### Task brief:
Of the entries below, return only those lines from the line with "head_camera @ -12" to the line with "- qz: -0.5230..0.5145", exactly, both included.

### Provided entries:
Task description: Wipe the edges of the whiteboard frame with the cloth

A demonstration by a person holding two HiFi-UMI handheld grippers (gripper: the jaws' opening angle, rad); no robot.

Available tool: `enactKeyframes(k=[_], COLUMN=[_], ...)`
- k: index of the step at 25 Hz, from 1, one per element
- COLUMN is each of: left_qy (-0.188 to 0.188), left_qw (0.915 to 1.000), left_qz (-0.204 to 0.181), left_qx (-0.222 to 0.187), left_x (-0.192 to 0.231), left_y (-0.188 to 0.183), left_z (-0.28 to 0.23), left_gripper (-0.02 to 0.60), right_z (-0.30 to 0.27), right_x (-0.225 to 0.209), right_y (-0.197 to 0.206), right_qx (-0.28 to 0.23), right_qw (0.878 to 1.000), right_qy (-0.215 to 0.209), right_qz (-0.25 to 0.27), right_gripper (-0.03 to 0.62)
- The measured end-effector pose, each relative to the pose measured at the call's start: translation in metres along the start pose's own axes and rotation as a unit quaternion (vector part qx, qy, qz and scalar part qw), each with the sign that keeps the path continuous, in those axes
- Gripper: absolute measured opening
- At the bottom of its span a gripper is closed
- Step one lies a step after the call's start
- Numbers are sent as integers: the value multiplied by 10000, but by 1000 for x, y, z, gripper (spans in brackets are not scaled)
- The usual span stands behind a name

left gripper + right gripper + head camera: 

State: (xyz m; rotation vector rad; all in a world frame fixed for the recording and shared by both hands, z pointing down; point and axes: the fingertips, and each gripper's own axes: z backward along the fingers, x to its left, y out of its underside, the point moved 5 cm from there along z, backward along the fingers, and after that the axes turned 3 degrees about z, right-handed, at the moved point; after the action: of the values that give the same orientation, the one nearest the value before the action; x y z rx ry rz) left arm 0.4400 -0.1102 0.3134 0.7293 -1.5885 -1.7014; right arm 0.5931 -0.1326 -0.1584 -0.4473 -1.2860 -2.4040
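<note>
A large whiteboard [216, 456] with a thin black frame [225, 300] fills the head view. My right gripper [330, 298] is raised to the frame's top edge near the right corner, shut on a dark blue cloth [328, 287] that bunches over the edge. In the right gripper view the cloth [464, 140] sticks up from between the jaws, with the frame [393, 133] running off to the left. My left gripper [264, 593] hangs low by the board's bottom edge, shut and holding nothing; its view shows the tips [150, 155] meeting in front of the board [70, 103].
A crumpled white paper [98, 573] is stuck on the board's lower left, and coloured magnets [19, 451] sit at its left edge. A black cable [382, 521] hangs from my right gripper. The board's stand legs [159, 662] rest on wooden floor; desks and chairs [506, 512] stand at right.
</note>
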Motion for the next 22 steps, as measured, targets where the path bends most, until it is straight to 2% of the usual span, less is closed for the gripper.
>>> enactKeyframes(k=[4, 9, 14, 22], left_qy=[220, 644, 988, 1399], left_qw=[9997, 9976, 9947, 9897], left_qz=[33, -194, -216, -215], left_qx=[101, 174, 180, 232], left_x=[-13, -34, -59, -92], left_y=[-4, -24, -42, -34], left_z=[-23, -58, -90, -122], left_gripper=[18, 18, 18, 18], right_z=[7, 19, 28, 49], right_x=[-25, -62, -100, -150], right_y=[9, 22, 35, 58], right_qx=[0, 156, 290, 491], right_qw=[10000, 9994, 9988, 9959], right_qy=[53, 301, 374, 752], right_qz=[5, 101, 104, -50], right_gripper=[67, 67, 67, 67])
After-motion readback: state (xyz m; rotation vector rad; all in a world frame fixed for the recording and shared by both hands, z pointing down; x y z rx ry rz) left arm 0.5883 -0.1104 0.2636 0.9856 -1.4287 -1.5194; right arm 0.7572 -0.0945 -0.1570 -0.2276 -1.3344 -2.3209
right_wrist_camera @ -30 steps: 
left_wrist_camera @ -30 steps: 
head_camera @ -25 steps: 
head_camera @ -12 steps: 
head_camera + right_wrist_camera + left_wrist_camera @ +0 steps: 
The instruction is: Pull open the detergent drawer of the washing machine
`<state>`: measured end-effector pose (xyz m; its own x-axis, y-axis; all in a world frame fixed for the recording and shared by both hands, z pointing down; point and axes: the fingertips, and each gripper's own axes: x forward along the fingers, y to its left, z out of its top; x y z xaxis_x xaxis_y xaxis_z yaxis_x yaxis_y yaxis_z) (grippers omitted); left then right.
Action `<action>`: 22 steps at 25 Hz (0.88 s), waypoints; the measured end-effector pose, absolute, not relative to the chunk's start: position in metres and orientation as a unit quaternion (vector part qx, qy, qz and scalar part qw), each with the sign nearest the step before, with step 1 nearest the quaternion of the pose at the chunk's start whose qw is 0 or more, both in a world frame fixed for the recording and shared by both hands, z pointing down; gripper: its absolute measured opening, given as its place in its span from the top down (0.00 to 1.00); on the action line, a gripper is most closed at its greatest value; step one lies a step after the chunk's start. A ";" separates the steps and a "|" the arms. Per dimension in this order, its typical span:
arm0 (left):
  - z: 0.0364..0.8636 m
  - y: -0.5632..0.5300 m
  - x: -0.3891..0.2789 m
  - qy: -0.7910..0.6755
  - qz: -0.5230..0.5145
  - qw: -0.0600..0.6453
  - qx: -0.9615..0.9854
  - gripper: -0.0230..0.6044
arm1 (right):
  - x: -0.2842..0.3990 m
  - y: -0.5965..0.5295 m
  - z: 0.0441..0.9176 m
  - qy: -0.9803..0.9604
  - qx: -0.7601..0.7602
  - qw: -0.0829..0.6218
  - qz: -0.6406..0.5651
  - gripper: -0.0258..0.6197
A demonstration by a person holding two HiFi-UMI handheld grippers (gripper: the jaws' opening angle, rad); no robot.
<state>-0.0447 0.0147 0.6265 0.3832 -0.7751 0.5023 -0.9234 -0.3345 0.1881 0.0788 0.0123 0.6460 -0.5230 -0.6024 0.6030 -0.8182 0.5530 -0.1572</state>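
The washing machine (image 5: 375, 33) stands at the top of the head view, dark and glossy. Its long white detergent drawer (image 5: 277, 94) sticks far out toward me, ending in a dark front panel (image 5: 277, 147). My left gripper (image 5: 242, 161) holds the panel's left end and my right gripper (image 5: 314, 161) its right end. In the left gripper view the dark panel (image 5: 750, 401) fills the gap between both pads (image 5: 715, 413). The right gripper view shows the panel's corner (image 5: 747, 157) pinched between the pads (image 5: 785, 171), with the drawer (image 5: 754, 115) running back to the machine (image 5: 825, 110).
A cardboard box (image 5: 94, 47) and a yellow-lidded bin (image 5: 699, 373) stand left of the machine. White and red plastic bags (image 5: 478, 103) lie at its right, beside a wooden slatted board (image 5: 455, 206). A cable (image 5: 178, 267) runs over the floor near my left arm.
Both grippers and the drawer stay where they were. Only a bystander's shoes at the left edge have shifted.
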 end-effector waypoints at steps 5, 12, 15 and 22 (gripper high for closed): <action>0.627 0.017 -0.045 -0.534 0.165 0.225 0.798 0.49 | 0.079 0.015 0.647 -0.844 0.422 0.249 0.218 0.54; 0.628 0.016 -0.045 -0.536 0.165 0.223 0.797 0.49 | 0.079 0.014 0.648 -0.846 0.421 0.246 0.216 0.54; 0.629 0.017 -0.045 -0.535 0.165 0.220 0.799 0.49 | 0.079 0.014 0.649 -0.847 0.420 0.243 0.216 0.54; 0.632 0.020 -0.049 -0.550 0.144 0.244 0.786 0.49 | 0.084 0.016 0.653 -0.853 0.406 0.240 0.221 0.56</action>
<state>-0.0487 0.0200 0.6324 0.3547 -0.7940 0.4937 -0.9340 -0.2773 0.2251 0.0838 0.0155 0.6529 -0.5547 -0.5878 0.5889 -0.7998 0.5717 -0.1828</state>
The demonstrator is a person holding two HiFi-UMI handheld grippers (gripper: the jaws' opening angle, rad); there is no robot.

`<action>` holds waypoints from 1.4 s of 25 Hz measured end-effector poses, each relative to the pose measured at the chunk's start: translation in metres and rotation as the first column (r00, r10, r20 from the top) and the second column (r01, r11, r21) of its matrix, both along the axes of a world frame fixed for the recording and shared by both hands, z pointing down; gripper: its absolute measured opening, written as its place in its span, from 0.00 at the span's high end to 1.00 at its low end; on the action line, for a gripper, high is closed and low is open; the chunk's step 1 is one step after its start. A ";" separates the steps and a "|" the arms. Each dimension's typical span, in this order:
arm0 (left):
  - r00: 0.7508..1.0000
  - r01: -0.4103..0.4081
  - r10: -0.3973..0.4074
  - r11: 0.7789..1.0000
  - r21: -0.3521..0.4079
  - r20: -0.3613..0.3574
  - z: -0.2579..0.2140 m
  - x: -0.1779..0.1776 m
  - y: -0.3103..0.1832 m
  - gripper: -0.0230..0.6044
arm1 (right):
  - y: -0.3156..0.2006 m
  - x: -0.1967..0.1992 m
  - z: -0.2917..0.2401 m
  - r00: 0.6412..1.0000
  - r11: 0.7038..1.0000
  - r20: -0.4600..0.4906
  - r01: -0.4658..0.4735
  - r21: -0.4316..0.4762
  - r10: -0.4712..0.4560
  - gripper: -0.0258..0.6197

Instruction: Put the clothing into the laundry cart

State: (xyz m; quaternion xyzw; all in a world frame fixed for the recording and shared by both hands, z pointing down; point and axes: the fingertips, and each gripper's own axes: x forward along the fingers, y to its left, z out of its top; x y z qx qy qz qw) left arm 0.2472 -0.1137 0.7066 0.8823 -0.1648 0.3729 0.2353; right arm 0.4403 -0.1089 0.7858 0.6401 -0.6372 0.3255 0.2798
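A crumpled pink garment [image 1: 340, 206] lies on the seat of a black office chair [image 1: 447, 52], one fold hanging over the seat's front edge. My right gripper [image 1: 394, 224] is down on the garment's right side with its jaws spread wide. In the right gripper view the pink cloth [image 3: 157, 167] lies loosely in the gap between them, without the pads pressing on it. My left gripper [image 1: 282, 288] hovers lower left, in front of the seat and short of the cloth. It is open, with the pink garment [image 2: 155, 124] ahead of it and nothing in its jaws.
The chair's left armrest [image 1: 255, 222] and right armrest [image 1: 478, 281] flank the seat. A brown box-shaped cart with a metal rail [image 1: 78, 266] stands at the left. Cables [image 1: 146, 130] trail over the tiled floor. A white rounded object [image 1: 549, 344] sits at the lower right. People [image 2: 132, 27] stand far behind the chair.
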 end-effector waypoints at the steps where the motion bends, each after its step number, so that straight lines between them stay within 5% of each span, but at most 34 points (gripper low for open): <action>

### Result:
head_camera @ -12 steps: 
head_camera + right_wrist_camera + left_wrist_camera @ +0 steps: 
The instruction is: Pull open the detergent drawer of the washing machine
`<state>`: measured end-effector pose (xyz m; its own x-axis, y-axis; all in a world frame fixed for the recording and shared by both hands, z pointing down; point and axes: the fingertips, and each gripper's own axes: x forward along the fingers, y to its left, z out of its top; x y z xaxis_x xaxis_y xaxis_z yaxis_x yaxis_y yaxis_z) (grippers omitted); left then right.
Action `<action>`: 22 steps at 25 Hz (0.88 s), waypoints; the measured end-effector pose, absolute, not relative to the chunk's start: position in metres and orientation as a unit quaternion (vector part qx, qy, qz and scalar part qw), each with the sign nearest the step before, with step 1 nearest the quaternion of the pose at the chunk's start whose qw is 0 or more, both in a world frame fixed for the recording and shared by both hands, z pointing down; gripper: its absolute measured opening, given as its place in its span from the top down (0.00 to 1.00); on the action line, a gripper is most closed at its greatest value; step one lies a step after the chunk's start. A ";" separates the steps and a "|" the arms. Per dimension in this order, its typical span:
arm0 (left):
  - z: 0.0364..0.8636 m
  - y: -0.5632..0.5300 m
  - x: -0.3891..0.2789 m
  - qy: -0.7910..0.6755
  - qz: -0.5230..0.5145

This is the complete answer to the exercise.